- [WHAT IS NEEDED] Repeat the data exactly. Pictures stay out.

- [INFORMATION SUPPLIED]
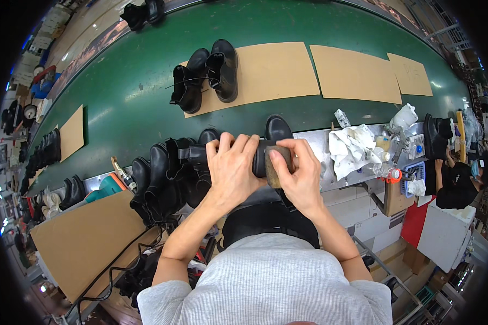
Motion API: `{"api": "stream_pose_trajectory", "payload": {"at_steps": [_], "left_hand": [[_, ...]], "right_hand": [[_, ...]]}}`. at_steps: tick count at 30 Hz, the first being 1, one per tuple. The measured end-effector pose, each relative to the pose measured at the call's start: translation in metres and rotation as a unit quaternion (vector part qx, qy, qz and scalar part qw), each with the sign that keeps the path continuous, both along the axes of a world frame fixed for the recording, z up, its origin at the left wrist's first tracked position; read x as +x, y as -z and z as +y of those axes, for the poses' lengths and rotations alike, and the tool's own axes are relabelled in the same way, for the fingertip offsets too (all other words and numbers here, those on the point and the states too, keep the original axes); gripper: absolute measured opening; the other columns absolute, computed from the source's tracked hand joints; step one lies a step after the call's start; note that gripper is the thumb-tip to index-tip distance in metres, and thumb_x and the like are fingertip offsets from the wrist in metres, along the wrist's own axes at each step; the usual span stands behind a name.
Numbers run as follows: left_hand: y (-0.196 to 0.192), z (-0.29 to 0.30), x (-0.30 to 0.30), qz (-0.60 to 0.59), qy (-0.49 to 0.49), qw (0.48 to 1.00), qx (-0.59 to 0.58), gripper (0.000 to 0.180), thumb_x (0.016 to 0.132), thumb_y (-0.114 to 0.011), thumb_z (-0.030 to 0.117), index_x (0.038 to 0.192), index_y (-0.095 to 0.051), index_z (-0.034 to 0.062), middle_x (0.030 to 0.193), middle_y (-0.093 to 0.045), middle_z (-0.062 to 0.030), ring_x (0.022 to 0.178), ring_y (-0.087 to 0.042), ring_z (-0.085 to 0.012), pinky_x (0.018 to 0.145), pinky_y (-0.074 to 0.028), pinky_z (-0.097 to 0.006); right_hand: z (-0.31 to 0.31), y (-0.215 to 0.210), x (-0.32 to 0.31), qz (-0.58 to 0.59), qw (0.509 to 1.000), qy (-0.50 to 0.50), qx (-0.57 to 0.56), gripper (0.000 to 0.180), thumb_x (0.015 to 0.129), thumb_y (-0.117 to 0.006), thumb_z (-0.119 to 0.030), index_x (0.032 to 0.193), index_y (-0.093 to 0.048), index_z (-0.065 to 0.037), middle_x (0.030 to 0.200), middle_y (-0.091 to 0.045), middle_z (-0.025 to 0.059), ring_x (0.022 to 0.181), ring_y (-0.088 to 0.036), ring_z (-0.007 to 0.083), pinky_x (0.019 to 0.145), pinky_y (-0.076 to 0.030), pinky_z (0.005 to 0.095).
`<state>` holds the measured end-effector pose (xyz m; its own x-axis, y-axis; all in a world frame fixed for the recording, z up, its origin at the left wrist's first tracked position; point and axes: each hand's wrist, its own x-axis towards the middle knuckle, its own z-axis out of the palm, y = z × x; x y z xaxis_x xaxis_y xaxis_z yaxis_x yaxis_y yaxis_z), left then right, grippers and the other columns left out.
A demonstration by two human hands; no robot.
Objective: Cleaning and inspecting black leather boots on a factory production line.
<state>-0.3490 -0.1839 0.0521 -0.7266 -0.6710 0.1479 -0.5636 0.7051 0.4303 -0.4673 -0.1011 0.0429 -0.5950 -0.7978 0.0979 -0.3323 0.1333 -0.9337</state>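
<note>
My left hand is closed over a black boot lying on its side at the bench's near edge. Between the thumb and fingers of my right hand is a worn brownish-grey block. It is pressed against the boot close to my left fingertips. My hands cover much of the boot. Just beyond them, the rounded toe of another black boot shows. Several more black boots stand to the left of my left hand.
A green conveyor belt runs beyond the bench, carrying cardboard sheets and a pair of black boots. On the right lie a white cloth and a clear bottle. A co-worker is at far right; a cardboard box stands left.
</note>
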Motion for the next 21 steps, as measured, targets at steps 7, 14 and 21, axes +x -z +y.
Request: {"api": "stream_pose_trajectory", "payload": {"at_steps": [7, 14, 21], "left_hand": [[-0.006, 0.009, -0.005, -0.022, 0.016, 1.000, 0.003, 0.076, 0.043, -0.085, 0.032, 0.109, -0.058, 0.0054, 0.098, -0.058, -0.0039, 0.092, -0.049, -0.0229, 0.081, -0.033, -0.039], [-0.008, 0.013, -0.011, -0.020, 0.005, 1.000, -0.015, 0.075, 0.039, -0.086, 0.031, 0.105, -0.060, 0.0068, 0.097, -0.058, -0.0030, 0.090, -0.049, -0.0233, 0.080, -0.034, -0.038], [0.001, 0.017, -0.010, -0.018, -0.015, 0.999, -0.034, 0.079, 0.038, -0.086, 0.031, 0.108, -0.060, 0.0056, 0.097, -0.058, -0.0037, 0.089, -0.049, -0.0239, 0.079, -0.033, -0.038]], "right_hand": [[-0.024, 0.005, -0.027, 0.075, 0.996, -0.024, 0.030, 0.017, 0.082, -0.065, -0.016, 0.088, -0.059, -0.001, 0.072, -0.053, 0.0113, 0.061, -0.051, 0.0237, 0.057, -0.042, 0.0347], [-0.026, 0.002, -0.031, 0.084, 0.996, 0.009, 0.039, 0.018, 0.083, -0.064, -0.016, 0.085, -0.057, 0.001, 0.077, -0.056, 0.0143, 0.068, -0.056, 0.0296, 0.061, -0.045, 0.0386], [0.013, 0.002, -0.008, 0.066, 0.998, 0.012, 0.001, 0.019, 0.082, -0.065, -0.016, 0.087, -0.056, 0.000, 0.074, -0.055, 0.0130, 0.065, -0.055, 0.0250, 0.060, -0.045, 0.0343]]}}
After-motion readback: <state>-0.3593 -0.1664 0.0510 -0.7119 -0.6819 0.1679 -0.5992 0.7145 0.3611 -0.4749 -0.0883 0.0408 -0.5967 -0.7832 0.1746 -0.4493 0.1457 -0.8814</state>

- [RESULT]
Motion API: `{"api": "stream_pose_trajectory", "payload": {"at_steps": [_], "left_hand": [[_, ...]], "right_hand": [[_, ...]]}}`. at_steps: tick count at 30 Hz, the first being 1, one per tuple. The measured end-effector pose, each relative to the pose measured at the call's start: translation in metres and rotation as a unit quaternion (vector part qx, qy, qz and scalar part qw), each with the sign that keeps the path continuous, both along the axes of a world frame fixed for the recording, z up, its origin at the left wrist's first tracked position; read x as +x, y as -z and z as +y of those axes, for the poses' lengths and rotations alike, and the tool's own axes are relabelled in the same way, for the fingertip offsets too (all other words and numbers here, those on the point and the states too, keep the original axes); gripper: absolute measured opening; the other columns absolute, computed from the source's tracked hand joints; step one lies a step after the call's start; note that gripper is the thumb-tip to index-tip distance in metres, and thumb_x and the like are fingertip offsets from the wrist in metres, along the wrist's own axes at each step; the usual span stands behind a name.
Numbers run as follows: left_hand: y (-0.196 to 0.192), z (-0.29 to 0.30), x (-0.30 to 0.30), qz (-0.60 to 0.59), qy (-0.49 to 0.49), qw (0.48 to 1.00), qx (-0.59 to 0.58), gripper (0.000 to 0.180), thumb_x (0.016 to 0.132), thumb_y (-0.114 to 0.011), thumb_z (-0.030 to 0.117), index_x (0.038 to 0.192), index_y (-0.095 to 0.051), index_z (-0.034 to 0.062), middle_x (0.030 to 0.193), middle_y (-0.093 to 0.045), middle_z (-0.062 to 0.030), ring_x (0.022 to 0.178), ring_y (-0.087 to 0.042), ring_z (-0.085 to 0.012), pinky_x (0.018 to 0.145), pinky_y (-0.074 to 0.028), pinky_z (-0.097 to 0.006); right_hand: z (-0.31 to 0.31), y (-0.215 to 0.210), x (-0.32 to 0.31), qz (-0.58 to 0.59), qw (0.509 to 1.000), qy (-0.50 to 0.50), qx (-0.57 to 0.56), gripper (0.000 to 0.180), thumb_x (0.015 to 0.129), thumb_y (-0.117 to 0.006), thumb_z (-0.119 to 0.030), index_x (0.032 to 0.193), index_y (-0.093 to 0.048), index_z (-0.065 to 0.037), middle_x (0.030 to 0.200), middle_y (-0.091 to 0.045), middle_z (-0.025 to 0.059), ring_x (0.022 to 0.181), ring_y (-0.088 to 0.036), ring_z (-0.007 to 0.083), pinky_x (0.019 to 0.145), pinky_y (-0.076 to 0.030), pinky_z (0.005 to 0.095).
`<state>` holds the measured end-effector pose (xyz m; its own x-axis, y-axis; all in a world frame fixed for the recording, z up, its origin at the left wrist's first tracked position; point and axes: each hand's wrist, its own x-axis towards the middle knuckle, its own z-axis out of the palm, y = z × x; x y z xaxis_x xaxis_y xaxis_z yaxis_x yaxis_y yaxis_z), left then right, grippers and the other columns left out.
A demonstration by two human hands; no robot.
Objective: Cleaning and inspecting black leather boots on a factory production line.
<state>-0.3490 -0.1839 0.0521 -0.7266 -0.6710 0.1479 -0.5636 0.7051 0.4303 -0.4673 -0.1011 0.0429 -0.5950 -0.7978 0.0979 -0.3323 0.1333 -0.9337</state>
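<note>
My left hand is closed over a black boot lying on its side at the bench's near edge. Between the thumb and fingers of my right hand is a worn brownish-grey block. It is pressed against the boot close to my left fingertips. My hands cover much of the boot. Just beyond them, the rounded toe of another black boot shows. Several more black boots stand to the left of my left hand.
A green conveyor belt runs beyond the bench, carrying cardboard sheets and a pair of black boots. On the right lie a white cloth and a clear bottle. A co-worker is at far right; a cardboard box stands left.
</note>
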Motion for the next 21 steps, as measured, targets at steps 7, 14 and 21, axes +x -z +y.
Request: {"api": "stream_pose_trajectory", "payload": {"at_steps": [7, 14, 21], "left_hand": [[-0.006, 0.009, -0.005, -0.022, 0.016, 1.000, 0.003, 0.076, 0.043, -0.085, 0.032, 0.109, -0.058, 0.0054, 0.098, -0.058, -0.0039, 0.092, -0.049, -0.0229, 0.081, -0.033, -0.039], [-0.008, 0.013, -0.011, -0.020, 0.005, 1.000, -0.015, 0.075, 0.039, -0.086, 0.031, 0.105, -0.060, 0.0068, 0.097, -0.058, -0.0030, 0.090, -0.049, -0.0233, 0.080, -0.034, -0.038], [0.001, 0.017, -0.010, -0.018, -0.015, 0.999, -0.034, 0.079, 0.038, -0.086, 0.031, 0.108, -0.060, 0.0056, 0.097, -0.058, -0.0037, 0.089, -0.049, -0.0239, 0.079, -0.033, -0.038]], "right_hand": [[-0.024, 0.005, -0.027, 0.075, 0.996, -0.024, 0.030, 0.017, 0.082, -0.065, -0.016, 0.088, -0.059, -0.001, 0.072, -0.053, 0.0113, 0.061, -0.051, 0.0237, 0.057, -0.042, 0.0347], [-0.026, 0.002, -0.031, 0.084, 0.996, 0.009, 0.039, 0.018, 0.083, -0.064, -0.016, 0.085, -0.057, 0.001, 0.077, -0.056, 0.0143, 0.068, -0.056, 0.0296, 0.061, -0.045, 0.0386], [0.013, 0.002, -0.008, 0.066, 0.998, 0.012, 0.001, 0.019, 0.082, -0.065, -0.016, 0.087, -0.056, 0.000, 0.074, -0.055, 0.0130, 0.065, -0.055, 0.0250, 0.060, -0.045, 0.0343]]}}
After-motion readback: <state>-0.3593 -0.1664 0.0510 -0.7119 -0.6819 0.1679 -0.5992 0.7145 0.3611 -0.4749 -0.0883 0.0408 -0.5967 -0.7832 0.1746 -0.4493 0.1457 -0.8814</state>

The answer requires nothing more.